In his first season there, Dan coached his new team to the College World Series and a school-record 47 wins. The Cardinals hadn't been to Omaha in 27 years.

He followed that debut season with two more NCAA Tournament appearances in 2008 and 2009, including back-to-back Big East Conference Tournament titles as well as the program's first Big East regular-season title last year. The 2009 season concluded with Louisville advancing to an NCAA Super Regional for the second time in three years.

McDonnell said he's in a good place, one that offers an opportunity to succeed.

"I hit the jackpot," he said. "Tom Jurich (Louisville AD) shares my passion and my vision."

But McDonnell gives much of the credit for his knowledge of how a program should be built to his time with Ole Miss head coach Mike Bianco.

"Mike was great," he said. "He let us share ideas as assistant coaches. He taught us not to make excuses. Don't live a life of what you don't have.
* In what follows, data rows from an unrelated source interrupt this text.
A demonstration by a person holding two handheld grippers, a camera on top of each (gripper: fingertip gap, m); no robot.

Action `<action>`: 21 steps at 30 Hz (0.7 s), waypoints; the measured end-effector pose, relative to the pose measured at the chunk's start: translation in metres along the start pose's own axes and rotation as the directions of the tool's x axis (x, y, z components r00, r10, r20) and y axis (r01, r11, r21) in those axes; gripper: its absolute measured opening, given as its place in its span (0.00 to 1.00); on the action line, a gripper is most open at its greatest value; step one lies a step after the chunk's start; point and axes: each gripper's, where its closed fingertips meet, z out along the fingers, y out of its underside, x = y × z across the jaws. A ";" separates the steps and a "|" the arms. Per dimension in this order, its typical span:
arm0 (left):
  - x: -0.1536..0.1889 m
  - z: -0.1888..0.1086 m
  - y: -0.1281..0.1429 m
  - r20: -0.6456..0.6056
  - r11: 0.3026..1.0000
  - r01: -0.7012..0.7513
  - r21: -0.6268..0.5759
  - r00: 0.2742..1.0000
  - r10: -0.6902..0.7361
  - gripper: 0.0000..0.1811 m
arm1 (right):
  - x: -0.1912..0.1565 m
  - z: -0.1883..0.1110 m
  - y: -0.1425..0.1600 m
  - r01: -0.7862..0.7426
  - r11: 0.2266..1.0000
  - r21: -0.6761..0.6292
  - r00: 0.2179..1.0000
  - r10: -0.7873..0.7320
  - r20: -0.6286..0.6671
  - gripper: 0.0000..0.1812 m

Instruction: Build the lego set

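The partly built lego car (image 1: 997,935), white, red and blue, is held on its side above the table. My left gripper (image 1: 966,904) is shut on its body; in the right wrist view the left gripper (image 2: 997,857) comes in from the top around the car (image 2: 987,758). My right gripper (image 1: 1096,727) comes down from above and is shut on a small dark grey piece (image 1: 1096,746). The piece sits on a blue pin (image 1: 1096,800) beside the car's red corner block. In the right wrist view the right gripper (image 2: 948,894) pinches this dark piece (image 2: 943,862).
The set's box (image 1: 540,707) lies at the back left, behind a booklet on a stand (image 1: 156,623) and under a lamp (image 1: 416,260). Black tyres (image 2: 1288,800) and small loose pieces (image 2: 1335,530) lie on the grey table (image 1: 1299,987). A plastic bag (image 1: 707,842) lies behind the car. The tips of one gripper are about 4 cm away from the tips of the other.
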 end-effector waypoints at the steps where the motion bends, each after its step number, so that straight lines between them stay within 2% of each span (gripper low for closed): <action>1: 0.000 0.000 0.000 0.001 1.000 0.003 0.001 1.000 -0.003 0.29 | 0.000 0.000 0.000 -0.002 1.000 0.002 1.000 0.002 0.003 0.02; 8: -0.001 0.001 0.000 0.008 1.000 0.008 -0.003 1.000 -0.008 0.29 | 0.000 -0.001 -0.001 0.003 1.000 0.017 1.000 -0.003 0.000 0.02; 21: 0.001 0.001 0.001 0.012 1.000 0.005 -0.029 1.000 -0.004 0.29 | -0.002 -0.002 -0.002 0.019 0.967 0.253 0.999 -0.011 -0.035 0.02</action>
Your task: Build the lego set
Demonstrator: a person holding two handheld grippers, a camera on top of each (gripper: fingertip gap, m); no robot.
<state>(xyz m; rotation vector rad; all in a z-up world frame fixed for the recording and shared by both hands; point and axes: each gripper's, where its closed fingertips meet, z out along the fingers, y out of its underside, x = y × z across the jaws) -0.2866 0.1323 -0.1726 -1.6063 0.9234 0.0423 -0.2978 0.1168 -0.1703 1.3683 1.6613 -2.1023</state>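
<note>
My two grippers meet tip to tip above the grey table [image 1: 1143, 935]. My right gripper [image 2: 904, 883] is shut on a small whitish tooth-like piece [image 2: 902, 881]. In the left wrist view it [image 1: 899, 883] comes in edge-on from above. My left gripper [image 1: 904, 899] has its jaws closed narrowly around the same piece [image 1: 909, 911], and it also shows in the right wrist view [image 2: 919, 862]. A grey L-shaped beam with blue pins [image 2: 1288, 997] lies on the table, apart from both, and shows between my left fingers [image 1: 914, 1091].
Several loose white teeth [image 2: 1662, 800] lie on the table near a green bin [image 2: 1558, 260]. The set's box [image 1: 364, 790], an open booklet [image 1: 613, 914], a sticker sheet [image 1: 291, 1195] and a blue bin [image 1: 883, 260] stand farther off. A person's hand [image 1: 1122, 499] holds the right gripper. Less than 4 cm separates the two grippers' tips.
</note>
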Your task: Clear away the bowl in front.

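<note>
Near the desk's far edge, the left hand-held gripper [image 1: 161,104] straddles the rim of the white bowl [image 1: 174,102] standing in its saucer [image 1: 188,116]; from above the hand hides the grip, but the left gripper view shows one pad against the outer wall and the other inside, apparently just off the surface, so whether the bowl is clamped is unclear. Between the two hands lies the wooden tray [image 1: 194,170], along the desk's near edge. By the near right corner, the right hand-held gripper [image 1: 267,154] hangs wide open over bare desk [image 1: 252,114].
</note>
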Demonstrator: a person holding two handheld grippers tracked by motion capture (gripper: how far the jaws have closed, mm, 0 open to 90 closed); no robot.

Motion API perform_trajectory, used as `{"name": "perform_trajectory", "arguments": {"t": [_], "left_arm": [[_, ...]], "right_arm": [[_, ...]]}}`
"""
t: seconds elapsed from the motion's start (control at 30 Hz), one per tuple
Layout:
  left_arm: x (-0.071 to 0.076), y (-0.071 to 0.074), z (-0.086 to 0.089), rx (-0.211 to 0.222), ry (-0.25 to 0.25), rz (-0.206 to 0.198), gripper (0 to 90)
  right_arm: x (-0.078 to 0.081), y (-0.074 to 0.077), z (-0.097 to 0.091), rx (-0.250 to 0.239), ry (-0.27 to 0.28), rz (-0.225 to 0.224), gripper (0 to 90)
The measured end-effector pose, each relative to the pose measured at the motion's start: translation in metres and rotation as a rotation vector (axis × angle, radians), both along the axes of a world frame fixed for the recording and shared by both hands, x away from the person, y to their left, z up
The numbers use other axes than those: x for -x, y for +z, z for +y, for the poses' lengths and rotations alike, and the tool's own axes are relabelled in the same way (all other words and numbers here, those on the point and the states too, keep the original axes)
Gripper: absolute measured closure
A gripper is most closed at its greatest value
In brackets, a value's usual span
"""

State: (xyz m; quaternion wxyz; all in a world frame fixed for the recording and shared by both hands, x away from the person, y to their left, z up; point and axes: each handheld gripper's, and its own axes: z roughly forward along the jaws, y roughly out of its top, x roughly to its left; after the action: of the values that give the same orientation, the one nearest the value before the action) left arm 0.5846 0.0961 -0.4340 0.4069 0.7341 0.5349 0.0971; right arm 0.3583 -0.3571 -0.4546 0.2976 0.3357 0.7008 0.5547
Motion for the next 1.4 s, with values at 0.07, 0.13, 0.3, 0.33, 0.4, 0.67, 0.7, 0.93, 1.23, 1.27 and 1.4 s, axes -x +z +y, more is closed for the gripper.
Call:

Live with what you do have.

"I remember how we did things when Mike got the job and we came on board with him," Dan continued. "He brought the Skip Bertman system with him (from LSU), and he convinced that first group that they could win and win now. I took the blueprint to Louisville, and we do many of the same things here."

Pitch it well. Hit it well. Play good defense. And hang a motivational shirt in the dugout. Even the fans have bought into Louisville baseball as the numbers grow each year.

"The fans are what make it special," Dan said of Ole Miss. "Just unbelievable. I remember them lining up for the gates to open before those Super Regionals. We're beginning to get that at Louisville. I remember last year at our Regional, when the Vandy-MTSU crowd was leaving, our fans had lined up and were waiting to get in the gates in the outfield. I knew I'd seen that before."

Bianco knew shortly after their first contact McDonnell was just the guy to help him build a program, although the Rebel head coach wasn't familiar with him at first.

"The most impressive thing was before the interview," the 10th-year UM head coach said. "I came here with a short list of guys that I wanted to be the head assistant. And nobody wanted to come. They were all at very good programs, and they were lateral moves. After that list was depleted, I really didn't know where to go. So I tried to gather information, and Dan's name just kept coming up.

"We get the fax in and the FedEx package and you read the letter and you say ‘Wow, this guy really wants the job. He has real passion. But I didn't know much about The Citadel."

So Bianco looked at McDonnell's references.

"Ray Tanner (the South Carolina coach), Jack Leggett (the Clemson coach), certainly well-respected coaches," he said. "I placed calls to them, and they all loved him and said he had done a terrific job and really got after it recruiting. They all had very high praise about Dan."

Then Bianco met McDonnell.

"And when you talked to him, you could feel that energy," he said. "That energy and that passion. He came in for the interview. But I was certain when we decided to fly him in that I would hire him.

"I was so sure," Bianco smiled and said, "that when he got here, I had the radar gun and the cell phone behind my desk. And he used both of them a lot from then on. I offered him the job, and he left within a few hours, headed to some tournament in New York to recruit. He hit the ground running and never stopped for six years.

"If I sat back and thought of the best thing I ever did here," Bianco continued, "that certainly has to be one of them, if not THE one."

The praise and respect are returned from McDonnell.

"I know Ole Miss fans are dying to get to Omaha," Dan said, having been a part of a couple of those oh-so-close calls in Oxford. "But I do know this. They have the best head coach in the country. They have the best atmosphere in the country. The program is a model of consistency."

A model Dan McDonnell had a hand in helping get started.